Repeat the listing exactly as given, omitting every image.
### Supplied data ###
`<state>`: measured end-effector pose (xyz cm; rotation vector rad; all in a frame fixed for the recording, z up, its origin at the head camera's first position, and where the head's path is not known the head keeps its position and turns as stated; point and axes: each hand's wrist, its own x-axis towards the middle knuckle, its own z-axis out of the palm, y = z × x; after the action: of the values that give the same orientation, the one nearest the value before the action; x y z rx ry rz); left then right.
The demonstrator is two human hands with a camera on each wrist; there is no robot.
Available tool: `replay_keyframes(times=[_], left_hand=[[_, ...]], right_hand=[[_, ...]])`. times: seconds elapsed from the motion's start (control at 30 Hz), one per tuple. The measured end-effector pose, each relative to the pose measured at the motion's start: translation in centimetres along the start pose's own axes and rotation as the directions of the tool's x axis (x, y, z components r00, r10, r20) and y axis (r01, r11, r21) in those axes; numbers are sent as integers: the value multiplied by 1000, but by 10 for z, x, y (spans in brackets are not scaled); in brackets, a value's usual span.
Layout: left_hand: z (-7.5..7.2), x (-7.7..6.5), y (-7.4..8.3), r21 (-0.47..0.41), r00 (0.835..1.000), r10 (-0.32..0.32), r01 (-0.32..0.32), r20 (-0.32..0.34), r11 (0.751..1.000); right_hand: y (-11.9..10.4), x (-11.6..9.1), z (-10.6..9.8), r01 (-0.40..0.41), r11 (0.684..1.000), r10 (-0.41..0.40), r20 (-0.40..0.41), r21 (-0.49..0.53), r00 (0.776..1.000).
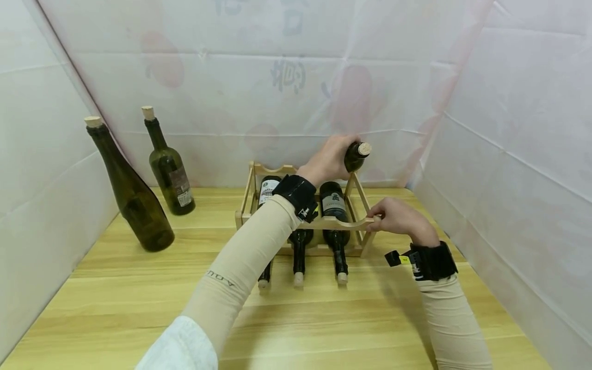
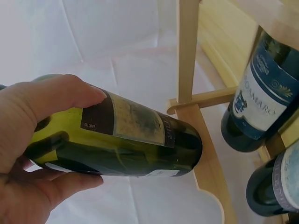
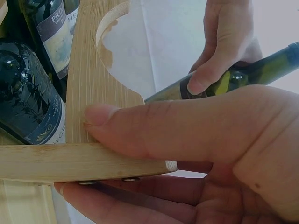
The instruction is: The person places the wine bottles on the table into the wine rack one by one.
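My left hand [image 1: 327,160] grips a corked green wine bottle [image 1: 354,159] above the back right corner of a small wooden wine rack [image 1: 330,223]. Thumb and fingers wrap its upper part in the left wrist view, where its labelled body [image 2: 140,123] lies tilted and its base overlaps a scalloped rack rail [image 2: 208,163]. At the rack's front right corner, my right hand [image 1: 399,218] pinches the top rail between thumb [image 3: 154,123] and fingers. Inside the rack lie several dark bottles, including a right-hand one [image 1: 334,203] with a pale label, their corked necks pointing toward me.
Two corked green bottles stand on the wooden table [image 1: 115,308] at the left, a taller near one [image 1: 139,205] and a shorter one [image 1: 170,177] behind it. White sheeting [image 1: 231,92] encloses the back and both sides.
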<state>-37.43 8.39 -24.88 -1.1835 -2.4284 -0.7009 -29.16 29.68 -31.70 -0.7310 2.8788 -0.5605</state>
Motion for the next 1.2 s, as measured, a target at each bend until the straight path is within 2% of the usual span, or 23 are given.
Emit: replay_keyframes(times=[0.13, 0.3, 0.5, 0.67, 0.97, 1.2], left_hand=[[3, 1, 2, 70, 999, 5, -8, 36, 997], [10, -5, 3, 124, 996, 24, -34, 80, 992], [16, -15, 3, 174, 993, 81, -96, 88, 980], [21, -23, 5, 237, 992, 77, -99, 101, 966], [33, -35, 7, 226, 988, 65, -95, 140, 969], [37, -41, 9, 239, 987, 35, -73, 159, 968]], right_hand=[[1, 0, -1, 3, 1000, -3, -3, -6, 1000], [2, 1, 1, -2, 1000, 2, 3, -1, 1000], [3, 1, 1, 5, 1000, -5, -9, -17, 1000], [3, 3, 0, 18, 1000, -19, -27, -26, 999], [7, 4, 1, 2, 1000, -2, -11, -22, 1000], [6, 4, 0, 12, 999, -12, -8, -32, 1000]])
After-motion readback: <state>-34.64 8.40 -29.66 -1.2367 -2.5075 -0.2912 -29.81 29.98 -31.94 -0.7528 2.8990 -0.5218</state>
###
Response area
`<state>`: measured end-effector pose (xyz cm; rotation vector rad; all in a frame fixed for the recording, z up, its origin at the head camera's first position, and where the head's path is not known the head keeps its position and turns as stated; point and axes: each hand's wrist, its own x-axis towards the middle knuckle, its own z-axis out of the palm, y = z × x; after the action: of the values that give the same orientation, the one nearest the value before the action; x y z rx ry rz); left then right.
The demonstrator is two human hands with a camera on each wrist; there is no robot.
Available tool: `replay_keyframes(times=[_], left_hand=[[_, ...]], right_hand=[[_, ...]])`. times: seconds elapsed from the motion's start (control at 30 Hz), one per tuple. The measured end-effector pose, each relative to the pose measured at the motion's start: translation in centimetres along the start pose's own axes and rotation as the directions of the tool's x axis (x, y, z components r00, r10, r20) and y axis (r01, r11, r21) in those axes; numbers are sent as integers: the value multiplied by 1000, but by 10 for z, x, y (spans in brackets are not scaled); in brackets, a value's usual span.
Layout: left_hand: z (-7.5..7.2), x (-7.7..6.5), y (-7.4..8.3), r21 (-0.47..0.41), r00 (0.835..1.000), r10 (-0.32..0.32), r01 (-0.32..0.32), r20 (-0.32..0.34), r11 (0.751..1.000); right_hand: y (-11.9..10.4), x (-11.6..9.1), z (-10.6..9.8), r01 (-0.40..0.41), r11 (0.684..1.000), r10 (-0.41..0.40), r20 (-0.40..0.41), r21 (-0.49..0.53), r00 (0.776..1.000).
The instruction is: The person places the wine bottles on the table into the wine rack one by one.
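My left hand [image 1: 327,160] grips a corked green wine bottle [image 1: 354,159] above the back right corner of a small wooden wine rack [image 1: 330,223]. Thumb and fingers wrap its upper part in the left wrist view, where its labelled body [image 2: 140,123] lies tilted and its base overlaps a scalloped rack rail [image 2: 208,163]. At the rack's front right corner, my right hand [image 1: 399,218] pinches the top rail between thumb [image 3: 154,123] and fingers. Inside the rack lie several dark bottles, including a right-hand one [image 1: 334,203] with a pale label, their corked necks pointing toward me.
Two corked green bottles stand on the wooden table [image 1: 115,308] at the left, a taller near one [image 1: 139,205] and a shorter one [image 1: 170,177] behind it. White sheeting [image 1: 231,92] encloses the back and both sides.
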<state>-37.43 8.39 -24.88 -1.1835 -2.4284 -0.7009 -29.16 29.68 -31.70 -0.7310 2.8788 -0.5605</state>
Motion for the next 1.2 s, as measured, a target at each bend until the straight path is within 2% of the usual span, or 23 are given.
Emit: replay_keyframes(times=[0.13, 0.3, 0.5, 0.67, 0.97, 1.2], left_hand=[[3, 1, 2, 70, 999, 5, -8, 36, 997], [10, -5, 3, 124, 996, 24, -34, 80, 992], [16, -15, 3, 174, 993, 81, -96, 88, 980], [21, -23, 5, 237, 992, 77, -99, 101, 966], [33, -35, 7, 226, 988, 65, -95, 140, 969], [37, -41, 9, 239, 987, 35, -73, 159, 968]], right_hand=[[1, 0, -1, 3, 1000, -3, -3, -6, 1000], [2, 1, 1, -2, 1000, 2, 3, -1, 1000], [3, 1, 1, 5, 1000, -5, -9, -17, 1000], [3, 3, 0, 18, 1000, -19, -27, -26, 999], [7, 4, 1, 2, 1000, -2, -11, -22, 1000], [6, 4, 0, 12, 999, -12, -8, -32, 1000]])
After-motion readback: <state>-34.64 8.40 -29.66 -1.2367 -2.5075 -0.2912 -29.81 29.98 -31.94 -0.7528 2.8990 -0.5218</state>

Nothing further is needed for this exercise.